Ever since I left, Memorial Day has been a weekend in which I’ve felt nostalgic. Sometimes happily, but mostly painfully. Though I consider leaving the church the best thing that ever happened to me, it wasn’t without its consequences. I lost nearly ever friend I ever had, and I barely speak to most of my family anymore. And besides that, I still deal with the emotional scaring that resulted from years of derogatory church preachings, namely that I’m lowly scum that isn’t deserving of anything in life. I equate it to a battered-girlfriend syndrome, where the abusive partner keeps her with him despite his continuous beatings because he’s convinced her she’d be in an even worse place if she ever left him and the modicum of support he does give her. So often when I remember the days of my old life, the memories, subconscious or otherwise, of the worthlessness that was drilled into me comes flooding back. And I don’t even have to be recalling the old days for this to happen either.

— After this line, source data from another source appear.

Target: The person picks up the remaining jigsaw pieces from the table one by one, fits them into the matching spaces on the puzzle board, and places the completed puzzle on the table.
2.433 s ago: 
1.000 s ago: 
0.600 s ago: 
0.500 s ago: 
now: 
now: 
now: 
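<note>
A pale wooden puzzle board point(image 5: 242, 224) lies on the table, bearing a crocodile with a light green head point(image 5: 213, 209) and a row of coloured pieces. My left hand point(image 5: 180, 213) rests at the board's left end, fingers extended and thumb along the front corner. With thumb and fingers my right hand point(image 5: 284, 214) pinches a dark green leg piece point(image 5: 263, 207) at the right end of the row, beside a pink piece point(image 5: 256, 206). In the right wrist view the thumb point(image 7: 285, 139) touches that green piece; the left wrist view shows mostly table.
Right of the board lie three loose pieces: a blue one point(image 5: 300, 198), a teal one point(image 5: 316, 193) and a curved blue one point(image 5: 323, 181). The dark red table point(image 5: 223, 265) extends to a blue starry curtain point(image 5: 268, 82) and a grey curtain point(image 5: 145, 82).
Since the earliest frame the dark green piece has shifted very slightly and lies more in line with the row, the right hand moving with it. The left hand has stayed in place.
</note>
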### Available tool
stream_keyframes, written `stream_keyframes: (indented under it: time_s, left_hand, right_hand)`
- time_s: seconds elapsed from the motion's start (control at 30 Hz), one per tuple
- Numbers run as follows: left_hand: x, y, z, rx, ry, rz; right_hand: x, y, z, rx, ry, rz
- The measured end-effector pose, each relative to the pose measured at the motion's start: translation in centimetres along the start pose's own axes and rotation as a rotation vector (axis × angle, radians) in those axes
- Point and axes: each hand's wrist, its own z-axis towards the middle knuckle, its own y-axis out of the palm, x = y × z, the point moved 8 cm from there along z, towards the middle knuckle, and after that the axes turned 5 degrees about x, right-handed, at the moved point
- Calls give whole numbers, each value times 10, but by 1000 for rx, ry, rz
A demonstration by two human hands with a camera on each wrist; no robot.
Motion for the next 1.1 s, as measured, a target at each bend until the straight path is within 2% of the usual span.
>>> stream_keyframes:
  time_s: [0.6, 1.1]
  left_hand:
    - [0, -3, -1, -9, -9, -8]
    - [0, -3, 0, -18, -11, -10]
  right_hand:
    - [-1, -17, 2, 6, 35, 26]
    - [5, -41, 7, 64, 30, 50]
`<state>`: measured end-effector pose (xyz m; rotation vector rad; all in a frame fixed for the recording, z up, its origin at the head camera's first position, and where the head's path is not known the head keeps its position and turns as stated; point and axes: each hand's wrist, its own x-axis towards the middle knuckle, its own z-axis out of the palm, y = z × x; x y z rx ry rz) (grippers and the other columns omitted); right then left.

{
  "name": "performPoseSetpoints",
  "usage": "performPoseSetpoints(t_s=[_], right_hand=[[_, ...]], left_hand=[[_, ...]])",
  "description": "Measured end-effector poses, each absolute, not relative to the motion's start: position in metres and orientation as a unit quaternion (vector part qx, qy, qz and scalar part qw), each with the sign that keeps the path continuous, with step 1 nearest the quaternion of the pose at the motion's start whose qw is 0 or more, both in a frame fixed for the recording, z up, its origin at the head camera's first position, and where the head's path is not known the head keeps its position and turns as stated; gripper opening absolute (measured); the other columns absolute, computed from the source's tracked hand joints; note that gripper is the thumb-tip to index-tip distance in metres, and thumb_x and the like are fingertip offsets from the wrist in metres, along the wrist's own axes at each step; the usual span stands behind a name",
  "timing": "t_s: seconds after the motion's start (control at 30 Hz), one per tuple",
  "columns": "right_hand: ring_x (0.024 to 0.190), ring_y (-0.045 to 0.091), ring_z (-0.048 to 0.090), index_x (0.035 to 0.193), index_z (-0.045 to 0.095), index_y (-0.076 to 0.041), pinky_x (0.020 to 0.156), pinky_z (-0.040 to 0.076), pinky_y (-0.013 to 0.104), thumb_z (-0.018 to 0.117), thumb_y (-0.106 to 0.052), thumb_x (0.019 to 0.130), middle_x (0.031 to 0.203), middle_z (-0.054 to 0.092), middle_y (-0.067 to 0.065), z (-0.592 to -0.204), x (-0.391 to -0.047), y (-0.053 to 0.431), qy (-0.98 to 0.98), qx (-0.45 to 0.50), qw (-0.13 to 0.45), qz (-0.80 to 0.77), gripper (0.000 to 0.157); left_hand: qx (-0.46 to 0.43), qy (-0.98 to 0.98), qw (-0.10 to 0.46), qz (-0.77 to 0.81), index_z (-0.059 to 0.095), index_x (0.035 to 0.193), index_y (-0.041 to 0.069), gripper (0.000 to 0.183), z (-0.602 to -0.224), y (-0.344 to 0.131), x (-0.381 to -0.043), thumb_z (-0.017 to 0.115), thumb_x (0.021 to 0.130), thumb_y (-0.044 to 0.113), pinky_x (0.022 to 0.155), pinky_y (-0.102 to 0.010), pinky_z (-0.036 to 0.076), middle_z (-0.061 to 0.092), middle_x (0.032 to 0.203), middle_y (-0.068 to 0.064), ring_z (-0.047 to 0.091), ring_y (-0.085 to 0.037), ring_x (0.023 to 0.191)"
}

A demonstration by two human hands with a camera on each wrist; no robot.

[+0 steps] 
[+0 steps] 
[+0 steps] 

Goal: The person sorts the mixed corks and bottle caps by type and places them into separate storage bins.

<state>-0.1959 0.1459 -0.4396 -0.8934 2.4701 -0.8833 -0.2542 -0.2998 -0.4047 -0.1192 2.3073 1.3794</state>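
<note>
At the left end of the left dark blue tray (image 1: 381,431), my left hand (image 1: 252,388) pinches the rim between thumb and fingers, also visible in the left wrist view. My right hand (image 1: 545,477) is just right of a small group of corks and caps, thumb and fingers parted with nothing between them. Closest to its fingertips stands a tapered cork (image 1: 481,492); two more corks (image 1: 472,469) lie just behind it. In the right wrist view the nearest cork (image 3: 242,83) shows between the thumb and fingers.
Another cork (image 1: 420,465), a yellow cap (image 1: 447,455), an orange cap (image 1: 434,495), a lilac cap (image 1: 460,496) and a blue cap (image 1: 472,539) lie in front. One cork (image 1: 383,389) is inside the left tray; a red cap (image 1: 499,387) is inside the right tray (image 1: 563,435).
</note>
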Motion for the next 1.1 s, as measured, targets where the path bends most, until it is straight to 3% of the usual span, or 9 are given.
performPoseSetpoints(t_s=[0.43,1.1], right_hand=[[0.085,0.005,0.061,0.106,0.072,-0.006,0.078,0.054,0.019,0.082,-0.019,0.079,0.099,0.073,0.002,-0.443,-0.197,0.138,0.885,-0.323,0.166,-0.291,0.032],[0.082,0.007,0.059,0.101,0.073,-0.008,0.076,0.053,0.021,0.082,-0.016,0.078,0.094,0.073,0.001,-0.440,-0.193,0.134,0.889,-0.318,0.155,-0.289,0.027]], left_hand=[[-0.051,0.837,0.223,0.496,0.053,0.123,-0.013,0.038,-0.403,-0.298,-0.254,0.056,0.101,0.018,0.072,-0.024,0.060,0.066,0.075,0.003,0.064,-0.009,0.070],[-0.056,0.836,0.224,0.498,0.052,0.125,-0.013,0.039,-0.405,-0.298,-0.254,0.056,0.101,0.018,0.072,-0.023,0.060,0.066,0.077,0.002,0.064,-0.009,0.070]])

But not this year. I’m not sure exactly what’s happened, but I barely saw this weekend approaching. And even on Saturday, right in the thick of it, it didn’t feel like Memorial weekend, so to speak. It’s just been a weekend. So when I was having breakfast this morning, and a familiar face from the church came up from the basement of the place where I’m currently renting a room, I was doubly shocked! “Oh right, it’s Memorial Day weekend, and he was going to need a place to stay over these few days,” and of course, “How does Curtis know the people that own this place?” We chatted a bit, caught up while I sat there in my sweat pants over a plate of scrambled eggs, and I found out how he ended up there this morning (besides his day job, he’s been a musician during some of his better years, and the guy who owns the house acted as his sound guy for awhile. Small world).
Once he left, I explained to my landlords how we knew each other, which turned into a conversation about some of the less flattering aspects of my old faith. They had read this blog before, so fortunately I didn’t need to explain too much. But through it all, I still find myself looking back at these old times rather objectively today. I’m not feeling bothered by the depressing memories or abusive mind-prisons of the church. Maybe it’s the beautiful weather, but my biggest concern at the moment is getting back out on my bicycle to enjoy the sunshine as it basks our little corner of the world with warmth to begin the summer season.
I think it’s safe enough to take this as a sign that I’ve put some critical distance between me and my former abusive partner, Jesus.